A poesia virá depois

Sabes, naqueles tempos a poesia 
era a voz e a flauta mais escutada 
o eco maior da vida e da emoção.
Das façanhas e da beleza do amor. 
Dos feitos e sabedoria da civilização.

Os cabelos dia após dia ganham 
a cor desbotada do tempo que passa. 
Os olhos trocam o brilho de ontem  
pelas cores e as sombras de hoje. 

Para nós foi uma época intensa 
de descoberta, fascínio e liberdade. 
Era pelas palavras que subia a pé 
as colinas solidárias da inspiração.

O tempo não parava de estremecer 
e de descer até ao duro alcatrão.
Será que está a chegar ao fim 
o nosso prazo de validade?
 
Sei que se um dia lá chegar 
eu já cá não estarei para ver.   
Fraterna a terra tão sonhada 
a nossa poesia virá depois.

Pelos outros que virão dá alento saber
que a água continuará a correr sem parar. 
Acreditar que este chão ainda aqui estará 
resistente quando nós já cá não estivermos. 

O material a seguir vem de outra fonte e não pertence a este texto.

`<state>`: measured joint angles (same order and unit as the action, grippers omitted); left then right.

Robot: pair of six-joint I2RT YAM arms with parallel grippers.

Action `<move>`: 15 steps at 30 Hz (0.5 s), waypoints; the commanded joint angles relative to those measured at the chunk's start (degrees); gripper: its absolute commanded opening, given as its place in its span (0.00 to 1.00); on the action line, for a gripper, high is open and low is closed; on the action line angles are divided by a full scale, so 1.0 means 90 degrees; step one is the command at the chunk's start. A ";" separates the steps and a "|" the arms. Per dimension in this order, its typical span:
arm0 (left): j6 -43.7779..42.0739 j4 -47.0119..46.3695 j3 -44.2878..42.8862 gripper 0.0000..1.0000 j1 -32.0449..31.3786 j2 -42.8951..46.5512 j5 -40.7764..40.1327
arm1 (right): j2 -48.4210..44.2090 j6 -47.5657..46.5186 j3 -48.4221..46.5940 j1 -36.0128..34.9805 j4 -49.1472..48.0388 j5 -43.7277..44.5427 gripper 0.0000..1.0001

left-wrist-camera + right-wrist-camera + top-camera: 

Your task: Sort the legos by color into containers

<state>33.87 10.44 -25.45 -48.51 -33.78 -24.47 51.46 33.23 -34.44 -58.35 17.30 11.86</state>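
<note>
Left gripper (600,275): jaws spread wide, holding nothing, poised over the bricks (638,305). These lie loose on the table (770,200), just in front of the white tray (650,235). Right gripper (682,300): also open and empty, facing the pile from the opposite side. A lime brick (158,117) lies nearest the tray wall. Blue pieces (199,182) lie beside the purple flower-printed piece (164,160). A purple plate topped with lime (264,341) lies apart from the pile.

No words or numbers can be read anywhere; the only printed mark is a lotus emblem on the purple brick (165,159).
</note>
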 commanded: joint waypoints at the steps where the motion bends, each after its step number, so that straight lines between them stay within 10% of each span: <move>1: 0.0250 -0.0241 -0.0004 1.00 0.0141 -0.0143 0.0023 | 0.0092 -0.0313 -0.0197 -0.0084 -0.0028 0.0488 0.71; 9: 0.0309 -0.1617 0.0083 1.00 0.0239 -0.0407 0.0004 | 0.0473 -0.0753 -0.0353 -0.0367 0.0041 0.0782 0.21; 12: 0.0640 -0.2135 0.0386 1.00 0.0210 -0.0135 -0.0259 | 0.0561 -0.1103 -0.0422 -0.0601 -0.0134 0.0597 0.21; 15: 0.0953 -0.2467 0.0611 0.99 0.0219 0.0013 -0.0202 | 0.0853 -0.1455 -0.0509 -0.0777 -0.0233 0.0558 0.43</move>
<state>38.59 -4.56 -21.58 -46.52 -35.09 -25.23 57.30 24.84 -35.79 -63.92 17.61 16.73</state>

Ilusão da última fotografia? 

É verdade, não é impenetrável.
São apenas as minhas palavras
e o uso persistente das metáforas
 
que sempre me habitaram
sempre me visitaram
sempre me acordaram
sempre me desafiaram
sempre me reinventaram
sempre me fizeram viver.
 
Não, não sou impenetrável
e contigo de um opaco oceano
fiz-me mar quase transparente. 

Quando em mim senti e comecei
o caminho e solidão das palavras
não sabia que teria tantas pedras.

Bom dia, diz que horas são no teu coração 
se és metáfora ou ilusão da última fotografia? 

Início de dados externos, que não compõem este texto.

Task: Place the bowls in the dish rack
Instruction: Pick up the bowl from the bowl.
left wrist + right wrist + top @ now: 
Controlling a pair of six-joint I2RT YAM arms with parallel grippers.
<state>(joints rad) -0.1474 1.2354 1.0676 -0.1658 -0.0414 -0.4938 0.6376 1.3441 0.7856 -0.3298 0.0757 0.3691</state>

A mim soa bem. Tenho razão?

Para o Miguel e Sandra Amendoeira

Versão para este esboço da minha convicção.
Poesia é fixar a felicidade e alegria dos outros 
trazê-las com as metáforas para as palavras. 
Escolher algumas entre as mais solidárias 
guardá-las e levá-las para casa no bolso 
da camisa que fica mais perto do coração. 
 
Se bem me lembro, li, ouvi ou sonhei
tinham a mente no céu e os pés na terra.
Aprenderam que o futuro faz-se em cada dia.
Que não se deve apenas vestir o corpo 
com roupa bem justa e muito vistosa. 
 
Deve-se também vestir a alma e o espírito 
com a vontade mais firme do carácter 
determinação, conhecimento e insubmissão.
Sem aceitar nunca a filosofia do deixa andar. 
A mim soa-me bem. Será que tenho razão?



Poema encomendado à inteligência artificial
 
Passei por uma seara de espigas de trigo
procurei-te e nela encontrei os teus lábios.
Estava ali e não sabia como abrir o postigo
para chegar mais perto da luz dos teus olhos.
 
Como me falou com emoção do genial Van Gogh
fui ver os seus campos e os vasos de girassóis.
Quis escrever da vida e da festa de um bom jogo
para depois te cobrir com pétalas e com lençóis.
 
Tinha-me cantado as palavras sentidas de Brel
o duro verso "Deixa-me ser... a sombra do teu cão".
Pensei amor assim não cabe em apenas um papel
e vai passear na areia à beira-mar de mão em mão.
 
O que mais me gosta é não haver em ti nada de superficial
que te posso imaginar sentada ver-te e sentir-te deitada
como o frito que faz bem e a fruta para comer descascada.
O meu primeiro poema encomendado à inteligência artificial. 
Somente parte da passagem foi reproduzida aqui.